▶ TO DO
In the listing that follows, give every line again exactly and omit the pictures.
┄┄┄┄┄┄┄┄┄┄┄┄┄┄┄┄┄┄┄┄
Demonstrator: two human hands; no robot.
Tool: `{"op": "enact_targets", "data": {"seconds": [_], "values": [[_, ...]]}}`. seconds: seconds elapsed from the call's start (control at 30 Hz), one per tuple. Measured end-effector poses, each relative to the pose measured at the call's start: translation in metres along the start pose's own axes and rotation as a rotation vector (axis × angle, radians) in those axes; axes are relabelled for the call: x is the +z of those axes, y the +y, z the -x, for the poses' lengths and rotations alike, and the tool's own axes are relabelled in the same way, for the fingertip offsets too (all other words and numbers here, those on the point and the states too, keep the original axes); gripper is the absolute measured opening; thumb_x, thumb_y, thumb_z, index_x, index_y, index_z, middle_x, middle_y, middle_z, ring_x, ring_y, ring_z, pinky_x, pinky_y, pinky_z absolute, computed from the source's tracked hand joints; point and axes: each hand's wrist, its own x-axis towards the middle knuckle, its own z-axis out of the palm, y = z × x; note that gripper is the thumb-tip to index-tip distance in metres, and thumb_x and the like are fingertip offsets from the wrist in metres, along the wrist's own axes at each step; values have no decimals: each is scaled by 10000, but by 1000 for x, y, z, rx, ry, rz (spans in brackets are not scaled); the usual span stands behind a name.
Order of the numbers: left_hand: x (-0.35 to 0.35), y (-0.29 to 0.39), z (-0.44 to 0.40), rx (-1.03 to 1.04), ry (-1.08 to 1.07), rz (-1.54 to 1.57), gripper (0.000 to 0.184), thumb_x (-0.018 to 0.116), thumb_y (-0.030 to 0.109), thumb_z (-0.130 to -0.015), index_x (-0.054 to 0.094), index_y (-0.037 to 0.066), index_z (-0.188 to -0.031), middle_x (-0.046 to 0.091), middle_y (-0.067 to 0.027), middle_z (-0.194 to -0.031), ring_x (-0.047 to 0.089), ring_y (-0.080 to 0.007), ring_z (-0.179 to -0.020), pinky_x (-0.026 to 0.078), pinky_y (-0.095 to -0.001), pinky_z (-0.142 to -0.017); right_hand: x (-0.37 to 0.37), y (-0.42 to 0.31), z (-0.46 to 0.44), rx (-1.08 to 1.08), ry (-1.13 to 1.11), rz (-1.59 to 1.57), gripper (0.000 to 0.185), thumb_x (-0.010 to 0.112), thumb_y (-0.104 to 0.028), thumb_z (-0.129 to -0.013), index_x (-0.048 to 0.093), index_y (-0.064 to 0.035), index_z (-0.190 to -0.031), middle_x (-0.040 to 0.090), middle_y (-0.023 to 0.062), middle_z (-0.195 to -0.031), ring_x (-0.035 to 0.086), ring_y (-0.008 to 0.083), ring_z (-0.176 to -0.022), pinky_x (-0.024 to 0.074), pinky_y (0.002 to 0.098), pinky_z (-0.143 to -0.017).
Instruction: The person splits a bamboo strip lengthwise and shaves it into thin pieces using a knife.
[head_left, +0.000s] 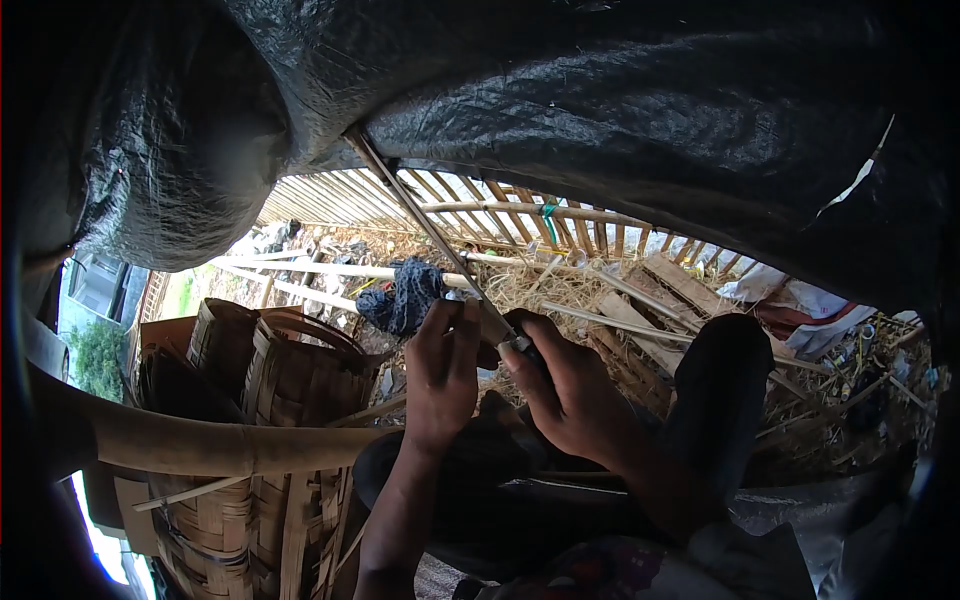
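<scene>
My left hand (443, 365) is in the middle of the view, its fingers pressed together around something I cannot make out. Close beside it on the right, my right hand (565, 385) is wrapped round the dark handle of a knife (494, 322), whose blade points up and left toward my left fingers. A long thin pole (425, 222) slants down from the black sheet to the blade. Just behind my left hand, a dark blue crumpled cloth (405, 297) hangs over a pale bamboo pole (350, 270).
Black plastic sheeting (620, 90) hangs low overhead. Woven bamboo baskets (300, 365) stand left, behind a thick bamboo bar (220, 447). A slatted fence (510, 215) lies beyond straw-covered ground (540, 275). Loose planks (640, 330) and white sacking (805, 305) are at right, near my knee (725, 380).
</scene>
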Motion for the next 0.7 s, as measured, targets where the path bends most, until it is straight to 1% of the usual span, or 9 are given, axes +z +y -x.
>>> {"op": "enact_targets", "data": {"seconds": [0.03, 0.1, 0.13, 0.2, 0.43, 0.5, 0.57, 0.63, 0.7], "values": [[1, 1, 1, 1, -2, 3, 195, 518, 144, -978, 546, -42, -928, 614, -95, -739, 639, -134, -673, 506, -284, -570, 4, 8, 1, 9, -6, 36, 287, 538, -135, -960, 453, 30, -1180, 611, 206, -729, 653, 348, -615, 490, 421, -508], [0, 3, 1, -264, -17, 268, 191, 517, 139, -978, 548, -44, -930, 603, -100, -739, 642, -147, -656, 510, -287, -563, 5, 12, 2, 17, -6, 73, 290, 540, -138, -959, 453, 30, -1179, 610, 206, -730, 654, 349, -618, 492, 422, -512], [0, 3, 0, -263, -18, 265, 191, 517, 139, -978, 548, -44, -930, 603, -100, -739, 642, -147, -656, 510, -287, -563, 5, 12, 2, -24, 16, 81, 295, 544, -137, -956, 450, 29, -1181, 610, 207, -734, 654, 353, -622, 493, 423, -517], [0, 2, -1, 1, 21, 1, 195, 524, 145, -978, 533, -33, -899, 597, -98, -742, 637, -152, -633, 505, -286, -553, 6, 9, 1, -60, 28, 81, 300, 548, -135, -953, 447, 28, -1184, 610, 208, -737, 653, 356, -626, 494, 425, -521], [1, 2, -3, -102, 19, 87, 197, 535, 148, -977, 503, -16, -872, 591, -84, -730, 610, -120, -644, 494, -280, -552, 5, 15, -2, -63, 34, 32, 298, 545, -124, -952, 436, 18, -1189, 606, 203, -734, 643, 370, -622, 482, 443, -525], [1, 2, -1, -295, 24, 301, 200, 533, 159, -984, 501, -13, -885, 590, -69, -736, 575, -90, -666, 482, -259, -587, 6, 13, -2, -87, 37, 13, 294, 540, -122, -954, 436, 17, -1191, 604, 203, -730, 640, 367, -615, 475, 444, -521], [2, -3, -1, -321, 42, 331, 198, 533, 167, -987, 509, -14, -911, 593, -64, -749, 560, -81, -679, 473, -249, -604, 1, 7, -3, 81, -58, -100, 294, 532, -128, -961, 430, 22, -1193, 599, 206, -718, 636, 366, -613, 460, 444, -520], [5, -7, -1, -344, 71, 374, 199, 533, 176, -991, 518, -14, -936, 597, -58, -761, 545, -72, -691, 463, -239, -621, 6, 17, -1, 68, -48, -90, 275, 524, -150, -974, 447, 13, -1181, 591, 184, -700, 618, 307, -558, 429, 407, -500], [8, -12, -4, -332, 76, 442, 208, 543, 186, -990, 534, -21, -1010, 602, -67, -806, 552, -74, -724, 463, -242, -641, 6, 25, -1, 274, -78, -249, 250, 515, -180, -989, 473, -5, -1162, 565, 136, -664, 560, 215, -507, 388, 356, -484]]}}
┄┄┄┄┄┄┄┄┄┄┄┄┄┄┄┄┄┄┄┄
▶ TASK RESULT
Demonstrator: two human hands; no robot.
Tool: `{"op": "enact_targets", "data": {"seconds": [_], "values": [[_, ...]]}}`. seconds: seconds elapsed from the call's start (control at 30 Hz), one per tuple. Measured end-effector poses, each relative to the pose measured at the call's start: translation in metres along the start pose's own axes and rotation as a rotation vector (axis × angle, radians) in those axes; axes are relabelled for the call: x is the +z of those axes, y the +y, z the -x, for the poses' lengths and rotations alike, and the tool's own axes are relabelled in the same way, for the fingertip offsets too (all other words and numbers here, those on the point and the states too, keep the original axes); gripper is the absolute measured opening; thumb_x, thumb_y, thumb_z, index_x, index_y, index_z, middle_x, middle_y, middle_z, ring_x, ring_y, ring_z, pinky_x, pinky_y, pinky_z absolute, computed from the source's tracked hand joints; point and axes: each hand's wrist, its own x-axis towards the middle knuckle, its own z-axis out of the palm, y = z × x; note that gripper is the thumb-tip to index-tip distance in metres, and thumb_x and the like are fingertip offsets from the wrist in metres, along the wrist's own axes at each step; values have no decimals: each is scaled by 10000, but by 1000 for x, y, z, rx, ry, rz (spans in brackets are not scaled); the usual span stands behind a name.
Order of the numbers: left_hand: x (-0.35 to 0.35), y (-0.29 to 0.39), z (-0.44 to 0.40), rx (-1.03 to 1.04), ry (-1.08 to 1.07), rz (-1.54 to 1.57), gripper (0.000 to 0.184), thumb_x (-0.018 to 0.116), thumb_y (-0.030 to 0.109), thumb_z (-0.130 to -0.015), index_x (-0.054 to 0.094), index_y (-0.037 to 0.066), index_z (-0.188 to -0.031), middle_x (-0.046 to 0.091), middle_y (-0.067 to 0.027), middle_z (-0.194 to -0.031), ring_x (-0.047 to 0.089), ring_y (-0.080 to 0.007), ring_z (-0.179 to -0.020), pinky_x (-0.026 to 0.078), pinky_y (-0.095 to -0.001), pinky_z (-0.142 to -0.017); right_hand: x (-0.37 to 0.37), y (-0.42 to 0.31), z (-0.46 to 0.44), rx (-1.08 to 1.08), ry (-1.13 to 1.11), rz (-1.59 to 1.57), gripper (0.000 to 0.185), thumb_x (-0.010 to 0.112), thumb_y (-0.104 to 0.028), thumb_z (-0.129 to -0.013), index_x (-0.048 to 0.093), index_y (-0.064 to 0.035), index_z (-0.190 to -0.031), middle_x (-0.040 to 0.090), middle_y (-0.023 to 0.062), middle_z (-0.195 to -0.031), ring_x (-0.035 to 0.086), ring_y (-0.008 to 0.083), ring_z (-0.176 to -0.022), pinky_x (-0.024 to 0.074), pinky_y (0.002 to 0.098), pinky_z (-0.143 to -0.017).
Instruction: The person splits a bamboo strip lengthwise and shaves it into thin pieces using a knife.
[head_left, +0.000s] 
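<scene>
My left hand (443, 365) is in the middle of the view, its fingers pressed together around something I cannot make out. Close beside it on the right, my right hand (565, 385) is wrapped round the dark handle of a knife (494, 322), whose blade points up and left toward my left fingers. A long thin pole (425, 222) slants down from the black sheet to the blade. Just behind my left hand, a dark blue crumpled cloth (405, 297) hangs over a pale bamboo pole (350, 270).
Black plastic sheeting (620, 90) hangs low overhead. Woven bamboo baskets (300, 365) stand left, behind a thick bamboo bar (220, 447). A slatted fence (510, 215) lies beyond straw-covered ground (540, 275). Loose planks (640, 330) and white sacking (805, 305) are at right, near my knee (725, 380).
</scene>
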Motion for the next 0.7 s, as measured, targets where the path bends most, until it is straight to 1% of the usual span, or 9 are given, axes +z +y -x.
>>> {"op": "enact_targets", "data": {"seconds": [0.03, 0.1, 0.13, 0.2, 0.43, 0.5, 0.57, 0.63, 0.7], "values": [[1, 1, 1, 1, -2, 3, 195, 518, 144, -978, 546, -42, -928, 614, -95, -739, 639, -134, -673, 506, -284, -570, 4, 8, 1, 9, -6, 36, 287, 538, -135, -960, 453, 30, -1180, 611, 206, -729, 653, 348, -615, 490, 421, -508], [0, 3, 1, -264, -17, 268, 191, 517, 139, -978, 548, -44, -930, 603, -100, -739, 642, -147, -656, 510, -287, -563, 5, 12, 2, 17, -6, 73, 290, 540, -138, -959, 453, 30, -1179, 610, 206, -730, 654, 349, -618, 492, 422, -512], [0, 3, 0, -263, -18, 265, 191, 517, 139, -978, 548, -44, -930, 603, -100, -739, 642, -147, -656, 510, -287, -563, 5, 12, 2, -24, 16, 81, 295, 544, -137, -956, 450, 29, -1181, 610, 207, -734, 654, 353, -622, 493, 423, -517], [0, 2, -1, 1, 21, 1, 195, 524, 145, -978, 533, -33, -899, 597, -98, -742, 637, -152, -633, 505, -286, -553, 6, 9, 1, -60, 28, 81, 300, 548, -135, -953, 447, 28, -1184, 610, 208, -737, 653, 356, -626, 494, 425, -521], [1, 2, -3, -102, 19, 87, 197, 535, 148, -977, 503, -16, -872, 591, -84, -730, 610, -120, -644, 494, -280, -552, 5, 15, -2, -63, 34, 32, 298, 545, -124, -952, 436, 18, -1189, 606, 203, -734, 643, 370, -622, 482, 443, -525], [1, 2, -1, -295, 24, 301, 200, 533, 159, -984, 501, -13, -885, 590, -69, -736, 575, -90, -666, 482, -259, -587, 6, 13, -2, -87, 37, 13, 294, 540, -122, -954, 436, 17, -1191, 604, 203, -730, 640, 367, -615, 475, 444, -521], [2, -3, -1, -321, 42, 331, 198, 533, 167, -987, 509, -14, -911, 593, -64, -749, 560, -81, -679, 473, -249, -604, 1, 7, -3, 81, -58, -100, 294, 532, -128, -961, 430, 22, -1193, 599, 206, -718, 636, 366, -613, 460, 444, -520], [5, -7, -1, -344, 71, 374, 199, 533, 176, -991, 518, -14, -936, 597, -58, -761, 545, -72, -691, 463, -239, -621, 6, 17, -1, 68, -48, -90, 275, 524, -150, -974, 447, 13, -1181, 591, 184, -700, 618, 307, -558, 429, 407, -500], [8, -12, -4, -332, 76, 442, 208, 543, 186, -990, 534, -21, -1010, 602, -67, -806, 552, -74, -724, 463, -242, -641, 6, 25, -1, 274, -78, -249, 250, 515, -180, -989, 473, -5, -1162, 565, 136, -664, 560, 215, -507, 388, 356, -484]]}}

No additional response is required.